• _What to do_:
Take each line in the entries below that holds "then" and show it.

• _The data_:

>>>

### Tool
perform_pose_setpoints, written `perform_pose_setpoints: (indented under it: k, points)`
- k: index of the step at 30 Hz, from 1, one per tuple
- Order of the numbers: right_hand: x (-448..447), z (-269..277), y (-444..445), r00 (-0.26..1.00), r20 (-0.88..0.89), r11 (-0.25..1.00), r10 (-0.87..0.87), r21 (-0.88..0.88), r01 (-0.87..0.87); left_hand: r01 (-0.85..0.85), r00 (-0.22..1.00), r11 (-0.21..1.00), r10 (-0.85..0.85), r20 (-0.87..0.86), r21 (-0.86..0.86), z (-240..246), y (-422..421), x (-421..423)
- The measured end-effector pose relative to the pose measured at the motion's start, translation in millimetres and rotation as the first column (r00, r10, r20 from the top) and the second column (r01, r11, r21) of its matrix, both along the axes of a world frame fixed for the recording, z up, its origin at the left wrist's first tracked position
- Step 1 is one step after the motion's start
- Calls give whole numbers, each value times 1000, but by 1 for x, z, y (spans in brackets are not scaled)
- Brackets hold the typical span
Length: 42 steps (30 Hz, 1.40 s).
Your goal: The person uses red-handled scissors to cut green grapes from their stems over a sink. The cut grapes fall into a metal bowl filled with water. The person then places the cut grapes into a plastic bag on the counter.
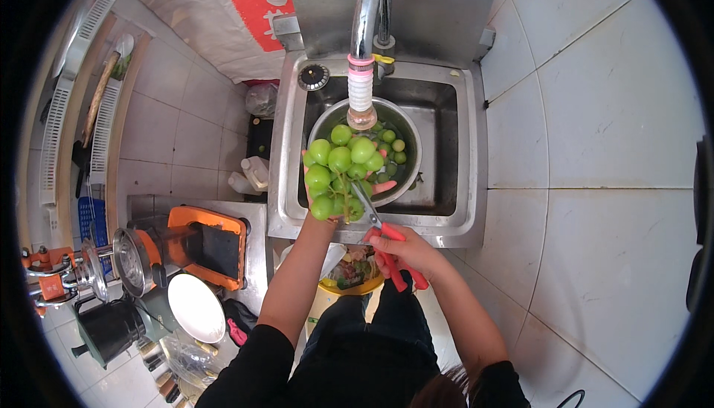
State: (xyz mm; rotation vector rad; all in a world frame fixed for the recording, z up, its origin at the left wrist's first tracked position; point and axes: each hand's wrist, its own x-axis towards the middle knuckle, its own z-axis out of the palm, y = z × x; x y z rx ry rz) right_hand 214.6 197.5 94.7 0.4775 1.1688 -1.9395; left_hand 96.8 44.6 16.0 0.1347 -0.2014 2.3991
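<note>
A bunch of large green grapes (339, 160) rests on my left hand (384, 186), mostly hidden under it with some fingers showing at the sides. My right hand (406, 250) grips scissors (397, 233) by their red handles. Their blades point up-left into the lower part of the bunch, among the thin stems; whether they touch a stem cannot be told. Below the bunch, a round metal bowl (416, 157) stands in the stainless steel sink (475, 162). Loose green grapes (399, 157) lie in the bowl, in what looks like water.
The chrome faucet (368, 17) with its white hose end hangs just above the grapes. A sink strainer (313, 76) sits on the back-left rim. Beneath the front edge stands a yellow-rimmed waste bin (368, 286). A white plate (196, 308) and a lidded black pot (109, 330) are at left.
</note>
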Motion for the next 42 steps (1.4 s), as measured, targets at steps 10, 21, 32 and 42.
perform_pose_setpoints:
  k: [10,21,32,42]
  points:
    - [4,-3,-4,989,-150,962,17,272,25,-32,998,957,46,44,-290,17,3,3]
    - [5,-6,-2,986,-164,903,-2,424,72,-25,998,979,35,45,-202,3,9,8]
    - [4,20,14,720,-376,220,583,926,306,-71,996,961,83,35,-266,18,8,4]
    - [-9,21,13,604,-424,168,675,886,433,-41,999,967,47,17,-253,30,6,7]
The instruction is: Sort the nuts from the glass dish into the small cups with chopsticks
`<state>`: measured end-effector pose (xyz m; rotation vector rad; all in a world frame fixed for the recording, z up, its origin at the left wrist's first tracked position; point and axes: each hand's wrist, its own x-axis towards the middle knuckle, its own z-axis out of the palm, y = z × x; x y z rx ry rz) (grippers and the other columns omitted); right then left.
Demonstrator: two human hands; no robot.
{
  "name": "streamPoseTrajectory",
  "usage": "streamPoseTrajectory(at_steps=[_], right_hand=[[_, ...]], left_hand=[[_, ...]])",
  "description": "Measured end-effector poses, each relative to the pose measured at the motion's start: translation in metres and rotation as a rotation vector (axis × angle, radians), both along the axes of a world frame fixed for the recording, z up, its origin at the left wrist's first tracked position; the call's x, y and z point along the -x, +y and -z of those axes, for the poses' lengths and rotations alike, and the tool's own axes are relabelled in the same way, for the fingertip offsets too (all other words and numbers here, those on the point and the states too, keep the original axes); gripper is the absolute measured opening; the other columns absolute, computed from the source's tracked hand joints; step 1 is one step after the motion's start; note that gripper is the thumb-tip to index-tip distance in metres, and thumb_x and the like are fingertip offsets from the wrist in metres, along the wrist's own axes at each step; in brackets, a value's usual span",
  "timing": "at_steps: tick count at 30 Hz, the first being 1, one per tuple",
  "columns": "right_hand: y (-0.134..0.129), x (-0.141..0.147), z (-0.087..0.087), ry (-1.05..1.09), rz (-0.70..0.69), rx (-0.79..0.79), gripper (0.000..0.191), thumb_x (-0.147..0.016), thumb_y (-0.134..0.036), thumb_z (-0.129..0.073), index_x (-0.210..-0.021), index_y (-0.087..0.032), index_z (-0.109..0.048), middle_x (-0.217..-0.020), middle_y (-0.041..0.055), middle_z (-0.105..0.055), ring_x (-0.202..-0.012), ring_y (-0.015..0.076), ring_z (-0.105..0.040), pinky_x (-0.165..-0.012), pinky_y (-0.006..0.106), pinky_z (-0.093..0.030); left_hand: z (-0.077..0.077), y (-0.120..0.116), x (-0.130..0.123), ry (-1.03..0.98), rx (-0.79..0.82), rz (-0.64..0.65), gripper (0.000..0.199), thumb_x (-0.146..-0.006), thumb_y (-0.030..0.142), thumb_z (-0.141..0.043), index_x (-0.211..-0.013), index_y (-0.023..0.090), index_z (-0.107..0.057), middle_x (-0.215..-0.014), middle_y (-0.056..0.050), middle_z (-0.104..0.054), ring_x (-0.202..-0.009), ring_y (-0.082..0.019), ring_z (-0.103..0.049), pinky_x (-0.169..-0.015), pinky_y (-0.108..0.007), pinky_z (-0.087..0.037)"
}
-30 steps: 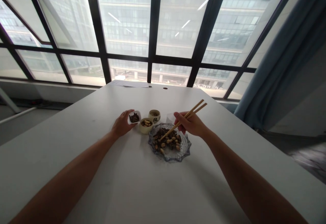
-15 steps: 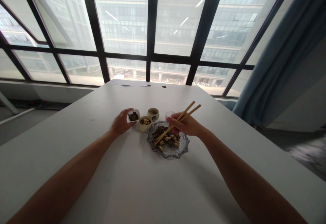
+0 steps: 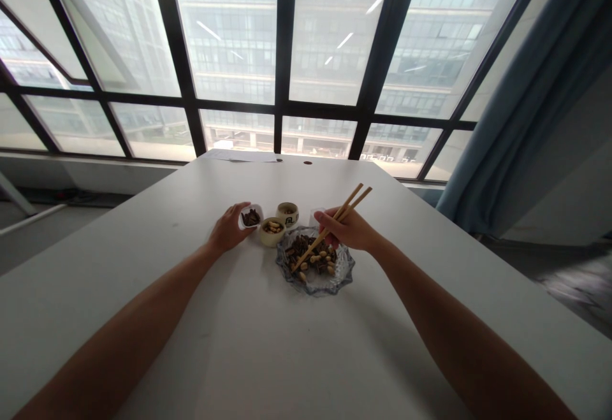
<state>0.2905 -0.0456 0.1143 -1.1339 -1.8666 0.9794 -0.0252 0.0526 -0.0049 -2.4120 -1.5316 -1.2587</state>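
My left hand point(image 3: 230, 227) grips a small clear cup point(image 3: 259, 211) from its left side; dark sunflower seeds point(image 3: 250, 217) lie in it. In my right hand point(image 3: 348, 227) is a pair of wooden chopsticks point(image 3: 329, 229), their tips close together among the food in a scalloped glass bowl point(image 3: 345, 278). That bowl holds dark seeds and pale peanuts point(image 3: 316, 258); whether the tips pinch a piece is too small to tell. Beside the clear cup stands a cream cup point(image 3: 272, 239) of peanuts. Behind it is another cream cup point(image 3: 288, 220) with a black character; its contents are mostly hidden.
Another clear container point(image 3: 316, 216) stands behind the glass bowl, partly covered by my right hand. White papers point(image 3: 243, 155) lie at the far end of the white table point(image 3: 258, 343). Windows rise beyond, and a blue curtain point(image 3: 507, 108) hangs on the right.
My right hand has shifted slightly, and the chopsticks have drawn closer together, their tips moving a little right within the bowl. My left hand and the cups stay in place.
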Motion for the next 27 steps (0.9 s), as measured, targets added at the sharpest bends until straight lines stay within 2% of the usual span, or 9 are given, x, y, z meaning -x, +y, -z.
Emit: streamPoseTrajectory(at_steps=[6,11,15,23,27], right_hand=[[0.004,0.003,0.005,0.054,0.094,0.023,0.058,-0.075,-0.071,-0.064,-0.057,-0.017,-0.061,-0.038,0.0006,-0.056,-0.028,0.0093,-0.048,-0.028,0.018,-0.036],[0.007,0.003,0.012,0.015,0.034,0.034,0.052,-0.077,-0.066,-0.067,-0.061,-0.017,-0.062,-0.040,-0.0004,-0.058,-0.030,0.0098,-0.051,-0.030,0.018,-0.039],[0.005,0.002,0.010,0.006,0.012,0.016,0.053,-0.078,-0.067,-0.065,-0.062,-0.016,-0.062,-0.042,0.0000,-0.059,-0.032,0.0099,-0.052,-0.032,0.018,-0.040],[0.007,0.003,0.010,-0.012,0.124,0.012,0.058,-0.080,-0.071,-0.060,-0.060,-0.016,-0.061,-0.039,0.0001,-0.056,-0.028,0.0094,-0.048,-0.030,0.019,-0.036],[0.007,0.006,0.014,-0.024,0.104,-0.004,0.055,-0.080,-0.069,-0.061,-0.061,-0.017,-0.061,-0.040,-0.0003,-0.056,-0.030,0.0096,-0.049,-0.031,0.019,-0.037]], left_hand=[[-0.001,0.000,0.000,-0.006,0.008,0.007,0.060,-0.076,0.038,-0.072,-0.131,0.023,-0.050,-0.130,-0.011,-0.062,-0.118,-0.029,-0.061,-0.092,-0.044,-0.056],[0.000,0.002,0.001,-0.006,0.000,0.004,0.061,-0.076,0.037,-0.072,-0.131,0.022,-0.050,-0.131,-0.012,-0.061,-0.119,-0.029,-0.060,-0.091,-0.043,-0.057],[0.002,0.004,0.002,-0.011,-0.009,-0.006,0.061,-0.076,0.038,-0.072,-0.131,0.022,-0.050,-0.131,-0.012,-0.061,-0.118,-0.029,-0.061,-0.092,-0.043,-0.056],[0.005,0.007,0.003,-0.010,-0.013,-0.003,0.063,-0.076,0.037,-0.073,-0.132,0.023,-0.049,-0.133,-0.011,-0.060,-0.117,-0.029,-0.061,-0.092,-0.043,-0.057],[0.005,0.007,0.003,-0.003,-0.016,0.001,0.063,-0.075,0.036,-0.074,-0.132,0.023,-0.049,-0.132,-0.010,-0.061,-0.116,-0.029,-0.062,-0.092,-0.043,-0.057]])
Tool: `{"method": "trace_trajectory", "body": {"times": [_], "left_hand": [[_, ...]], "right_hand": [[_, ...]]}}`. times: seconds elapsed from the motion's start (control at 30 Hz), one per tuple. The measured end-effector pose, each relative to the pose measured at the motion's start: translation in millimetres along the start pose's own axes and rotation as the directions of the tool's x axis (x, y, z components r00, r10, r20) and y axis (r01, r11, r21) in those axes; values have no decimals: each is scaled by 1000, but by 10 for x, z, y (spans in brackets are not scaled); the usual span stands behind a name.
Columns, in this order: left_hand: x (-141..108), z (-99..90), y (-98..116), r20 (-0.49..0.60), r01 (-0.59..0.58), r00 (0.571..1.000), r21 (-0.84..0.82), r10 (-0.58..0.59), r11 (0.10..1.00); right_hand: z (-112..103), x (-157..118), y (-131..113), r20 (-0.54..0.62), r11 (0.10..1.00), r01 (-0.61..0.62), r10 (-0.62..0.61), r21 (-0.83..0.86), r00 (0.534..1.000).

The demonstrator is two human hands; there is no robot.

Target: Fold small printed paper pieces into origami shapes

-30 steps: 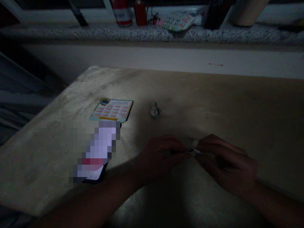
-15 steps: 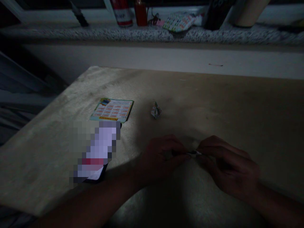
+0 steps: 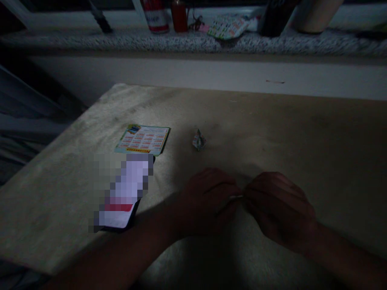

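Note:
My left hand (image 3: 210,201) and my right hand (image 3: 279,209) meet fingertip to fingertip low over the table (image 3: 332,161). Pinched between them is a small whitish piece (image 3: 236,197), mostly covered by the fingers and too dark to name. Both hands have their fingers closed. Beyond my left hand lies a small crumpled wrapper (image 3: 198,141). A phone (image 3: 128,191) with a lit, pixelated screen rests left of my left hand, and a printed calendar card (image 3: 143,140) lies just behind it.
A speckled stone sill (image 3: 127,42) runs along the back. On it stand a red and white can (image 3: 155,18), a red bottle (image 3: 179,17), a crumpled printed packet (image 3: 228,27), a dark container (image 3: 278,18) and a beige one (image 3: 317,16).
My right hand has shifted slightly left, closing the gap to my left hand. The fingers have curled in more, and less of the whitish piece shows.

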State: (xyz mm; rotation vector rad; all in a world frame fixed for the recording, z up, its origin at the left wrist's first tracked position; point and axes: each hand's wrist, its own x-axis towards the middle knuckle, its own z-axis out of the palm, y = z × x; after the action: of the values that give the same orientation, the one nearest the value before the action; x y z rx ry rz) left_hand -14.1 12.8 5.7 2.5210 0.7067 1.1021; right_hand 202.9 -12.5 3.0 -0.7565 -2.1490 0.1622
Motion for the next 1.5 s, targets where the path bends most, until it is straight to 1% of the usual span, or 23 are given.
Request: {"method": "trace_trajectory", "body": {"times": [0.07,0.13,0.2,0.27,0.33,0.43,0.53,0.63,0.7,0.8,0.97,1.07,1.17,1.27,1.37,1.43,1.5], "left_hand": [[13,-21,-6,21,-56,998,51,55,997],[28,-43,-2,67,-83,995,82,77,993],[41,-62,12,140,-76,988,97,62,992],[46,-70,31,185,-52,982,92,34,994],[39,-63,45,168,-38,985,71,26,997],[14,-33,44,88,-22,996,26,19,999],[-3,-15,27,56,17,998,-9,-17,1000],[-2,-29,23,49,64,997,-57,-61,996],[1,-49,31,48,120,992,-96,-116,988],[0,-78,45,62,222,975,-145,-216,964],[-10,-87,60,106,303,953,-241,-285,922],[-10,-71,52,134,367,930,-301,-342,880],[-13,-52,24,177,374,927,-342,-332,862],[-19,-42,1,202,342,937,-343,-287,875],[-25,-44,5,149,329,944,-334,-295,883],[-25,-47,23,109,341,940,-344,-323,875],[-24,-49,46,87,352,935,-362,-345,863]], "right_hand": [[3,-4,-10,25,999,17,-16,-35,1000],[1,1,-23,39,997,19,-16,-75,999],[-2,10,-34,40,994,24,-20,-107,999],[-3,18,-40,39,992,30,-25,-120,999],[-3,21,-42,44,993,23,-18,-118,999],[-5,18,-38,42,995,7,-3,-103,999],[-19,18,-23,34,996,12,-9,-90,999],[-40,33,-10,46,997,4,-1,-71,999],[-51,49,-7,29,998,-10,12,-57,1000],[-56,68,-10,4,999,-42,43,-10,999],[-54,71,-27,9,985,-101,101,140,995],[-53,66,-30,23,976,-128,126,176,992],[-47,61,-24,41,974,-138,133,181,990],[-35,58,-12,56,973,-153,146,170,988],[-23,57,-5,19,963,-192,192,191,981],[-21,53,-6,-9,951,-217,224,221,974],[-23,43,-13,-11,936,-247,258,252,966]]}}
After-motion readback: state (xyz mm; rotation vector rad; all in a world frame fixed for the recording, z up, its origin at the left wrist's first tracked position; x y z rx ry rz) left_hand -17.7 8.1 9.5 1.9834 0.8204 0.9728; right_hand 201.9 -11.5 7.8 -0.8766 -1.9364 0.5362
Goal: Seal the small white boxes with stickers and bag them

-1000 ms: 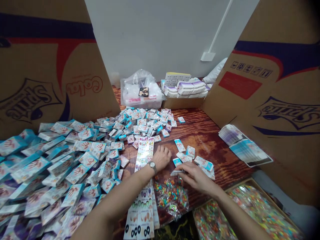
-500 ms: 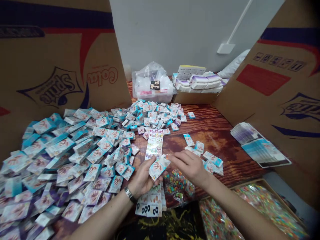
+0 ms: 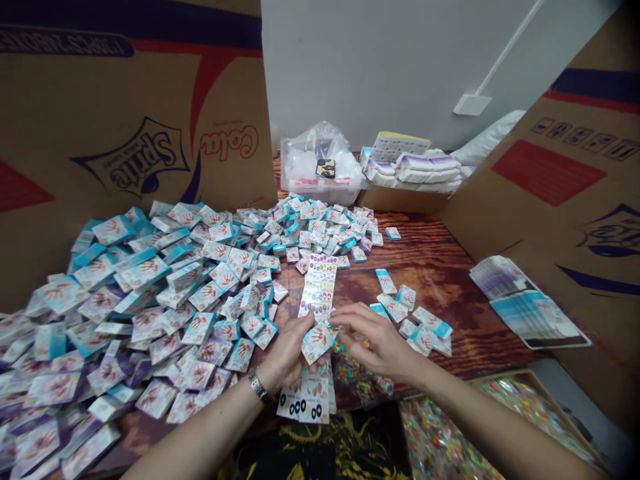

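— What's in the grip?
— The left hand (image 3: 286,357) is closed on a small box (image 3: 317,341), tilted, its printed face up. The right hand (image 3: 377,337) has its fingers bent at the box's upper right end; I can't tell if they pinch it.
— Where is that on the desk (image 3: 435,250)?
— Above the middle of the near edge, over the sticker sheets (image 3: 320,283), which run from beyond the hands to that edge.
— And beside them?
— A bag of coloured pieces (image 3: 354,375), partly under the right hand. Past that hand, a loose group of boxes (image 3: 423,323) lies on the desk.
— To the left?
— A big heap of boxes (image 3: 180,300), filling the near left corner and running to the far side.
— Farther out?
— A clear tub (image 3: 325,193) and a carton of packs (image 3: 405,200) at the far edge, and fanned cards (image 3: 537,313) by the right edge.
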Tool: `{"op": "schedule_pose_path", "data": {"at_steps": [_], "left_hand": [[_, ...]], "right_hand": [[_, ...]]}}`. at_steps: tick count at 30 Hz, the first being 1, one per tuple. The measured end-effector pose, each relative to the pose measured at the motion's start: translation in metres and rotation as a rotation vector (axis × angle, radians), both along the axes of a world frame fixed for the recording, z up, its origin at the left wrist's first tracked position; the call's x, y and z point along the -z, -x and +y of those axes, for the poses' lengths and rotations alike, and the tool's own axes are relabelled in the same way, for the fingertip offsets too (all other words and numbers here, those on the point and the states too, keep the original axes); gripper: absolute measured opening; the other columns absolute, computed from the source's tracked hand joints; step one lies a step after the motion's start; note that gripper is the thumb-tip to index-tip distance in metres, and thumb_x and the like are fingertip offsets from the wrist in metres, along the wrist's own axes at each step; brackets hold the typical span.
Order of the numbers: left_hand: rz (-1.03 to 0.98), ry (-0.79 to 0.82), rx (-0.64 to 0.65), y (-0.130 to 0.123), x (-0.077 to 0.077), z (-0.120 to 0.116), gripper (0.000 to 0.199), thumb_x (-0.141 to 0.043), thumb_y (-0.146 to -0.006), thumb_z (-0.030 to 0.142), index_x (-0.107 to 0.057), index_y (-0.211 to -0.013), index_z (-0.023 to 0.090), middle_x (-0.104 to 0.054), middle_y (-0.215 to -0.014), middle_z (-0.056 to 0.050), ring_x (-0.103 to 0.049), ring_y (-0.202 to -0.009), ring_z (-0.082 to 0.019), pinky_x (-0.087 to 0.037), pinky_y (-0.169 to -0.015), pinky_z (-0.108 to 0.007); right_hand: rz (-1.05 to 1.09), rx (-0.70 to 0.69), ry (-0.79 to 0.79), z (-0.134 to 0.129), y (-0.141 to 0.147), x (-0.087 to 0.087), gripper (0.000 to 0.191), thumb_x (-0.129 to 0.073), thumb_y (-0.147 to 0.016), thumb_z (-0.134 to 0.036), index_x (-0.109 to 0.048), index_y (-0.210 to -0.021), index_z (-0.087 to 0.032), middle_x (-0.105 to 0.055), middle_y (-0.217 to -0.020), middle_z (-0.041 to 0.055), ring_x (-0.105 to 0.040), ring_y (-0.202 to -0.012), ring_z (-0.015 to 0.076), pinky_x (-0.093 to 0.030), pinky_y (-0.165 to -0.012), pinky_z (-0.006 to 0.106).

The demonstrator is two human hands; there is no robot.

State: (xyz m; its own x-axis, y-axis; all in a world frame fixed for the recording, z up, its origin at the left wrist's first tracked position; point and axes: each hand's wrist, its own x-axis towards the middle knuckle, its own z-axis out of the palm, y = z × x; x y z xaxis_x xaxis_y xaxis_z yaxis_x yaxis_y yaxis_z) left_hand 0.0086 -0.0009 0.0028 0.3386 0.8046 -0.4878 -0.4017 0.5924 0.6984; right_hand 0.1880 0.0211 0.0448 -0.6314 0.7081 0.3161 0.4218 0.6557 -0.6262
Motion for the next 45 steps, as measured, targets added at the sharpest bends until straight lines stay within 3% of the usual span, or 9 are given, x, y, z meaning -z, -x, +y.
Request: {"op": "schedule_pose_path", "data": {"at_steps": [5,8,10,14,22,27,31,41,45], "left_hand": [[0.122,-0.091,0.020,-0.001,-0.005,-0.001,0.042,-0.044,-0.086,0.055,-0.057,-0.094,0.016,-0.060,-0.065,-0.001,-0.056,-0.046,-0.013,-0.043,-0.039,-0.023],[0.479,-0.451,0.076,0.007,-0.006,-0.005,0.041,-0.036,-0.091,0.052,-0.058,-0.100,0.018,-0.065,-0.087,-0.006,-0.063,-0.079,-0.020,-0.053,-0.070,-0.035],[0.796,-0.762,0.116,0.013,-0.004,-0.011,0.039,-0.045,-0.089,0.047,-0.054,-0.115,0.018,-0.061,-0.111,-0.010,-0.056,-0.106,-0.025,-0.045,-0.092,-0.043],[1.198,-1.142,0.150,0.015,0.008,-0.020,0.054,-0.050,-0.088,0.031,-0.034,-0.136,0.015,-0.051,-0.126,-0.017,-0.046,-0.119,-0.029,-0.041,-0.097,-0.048],[1.170,-1.205,0.142,0.008,0.018,-0.017,0.057,-0.043,-0.087,0.013,-0.023,-0.140,0.015,-0.052,-0.125,-0.015,-0.050,-0.117,-0.024,-0.045,-0.096,-0.042],[1.156,-1.200,0.091,0.013,0.018,-0.015,0.055,-0.043,-0.088,0.016,-0.025,-0.140,0.014,-0.052,-0.127,-0.016,-0.050,-0.118,-0.023,-0.045,-0.097,-0.041],[1.112,-1.207,0.088,0.014,0.011,-0.015,0.055,-0.046,-0.088,0.016,-0.026,-0.139,0.016,-0.050,-0.131,-0.015,-0.048,-0.121,-0.022,-0.044,-0.098,-0.039],[1.102,-1.286,0.114,0.016,0.010,-0.019,0.042,-0.046,-0.085,0.010,-0.040,-0.127,0.017,-0.052,-0.123,-0.014,-0.050,-0.116,-0.022,-0.046,-0.095,-0.038],[1.168,-1.287,0.151,0.014,0.013,-0.020,0.042,-0.044,-0.084,0.009,-0.040,-0.126,0.013,-0.053,-0.123,-0.016,-0.050,-0.118,-0.024,-0.046,-0.097,-0.040]], "right_hand": [[0.185,0.321,0.296,-0.008,0.016,0.018,0.012,-0.052,-0.088,-0.023,-0.058,-0.097,-0.020,-0.063,-0.085,0.0032,-0.059,-0.075,0.0158,-0.049,-0.067,0.028],[0.222,0.406,0.302,-0.008,0.019,0.030,0.010,-0.054,-0.085,-0.024,-0.058,-0.094,-0.020,-0.062,-0.085,0.0037,-0.058,-0.075,0.0164,-0.049,-0.065,0.027],[0.239,0.448,0.306,-0.007,0.021,0.034,0.009,-0.054,-0.085,-0.025,-0.058,-0.091,-0.020,-0.061,-0.085,0.0041,-0.058,-0.074,0.0164,-0.049,-0.064,0.027],[0.281,0.496,0.326,-0.007,0.025,0.040,0.008,-0.056,-0.085,-0.026,-0.056,-0.091,-0.020,-0.060,-0.086,0.0039,-0.057,-0.072,0.0156,-0.049,-0.064,0.027],[0.228,0.414,0.263,-0.023,0.028,0.041,0.005,-0.048,-0.090,-0.022,-0.053,-0.093,-0.022,-0.060,-0.084,0.0022,-0.058,-0.074,0.0155,-0.048,-0.067,0.028],[0.069,0.269,0.067,-0.022,0.015,0.024,0.015,-0.045,-0.091,-0.018,-0.054,-0.102,-0.022,-0.059,-0.093,0.0068,-0.054,-0.094,0.0210,-0.047,-0.081,0.035],[0.009,0.202,0.097,-0.015,0.006,0.016,0.016,-0.045,-0.091,-0.019,-0.055,-0.104,-0.023,-0.057,-0.103,0.0074,-0.045,-0.113,0.0230,-0.043,-0.093,0.039],[0.203,0.385,0.282,-0.018,0.021,0.031,0.027,-0.056,-0.086,-0.025,-0.051,-0.112,-0.021,-0.057,-0.104,0.0066,-0.057,-0.094,0.0195,-0.048,-0.081,0.033],[0.268,0.397,0.361,-0.024,0.024,0.033,0.015,-0.055,-0.088,-0.026,-0.059,-0.101,-0.022,-0.063,-0.092,0.0027,-0.059,-0.083,0.0168,-0.048,-0.076,0.030]]}}
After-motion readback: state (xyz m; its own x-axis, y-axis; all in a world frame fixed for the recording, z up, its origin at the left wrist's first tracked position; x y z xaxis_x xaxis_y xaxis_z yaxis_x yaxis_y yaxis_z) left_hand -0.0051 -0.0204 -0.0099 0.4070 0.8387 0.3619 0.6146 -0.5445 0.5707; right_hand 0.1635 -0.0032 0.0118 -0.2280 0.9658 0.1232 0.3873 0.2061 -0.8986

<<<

• _Finished exercise_:
Your goal: The person uses red-handled scissors to cut green grapes from their stems over a sink. The cut grapes fall into a metal bowl filled with water. The person then places the cut grapes into a plastic bag on the counter.
`<state>`: measured end-effector pose (xyz m; rotation vector rad; all in a world frame fixed for the recording, z up, its origin at the left wrist's first tracked position; point and axes: each hand's wrist, its own x-axis towards the middle knuckle, its own z-axis out of the palm, y = z × x; x y z rx ry rz) (grippers and the other columns omitted); right then left.

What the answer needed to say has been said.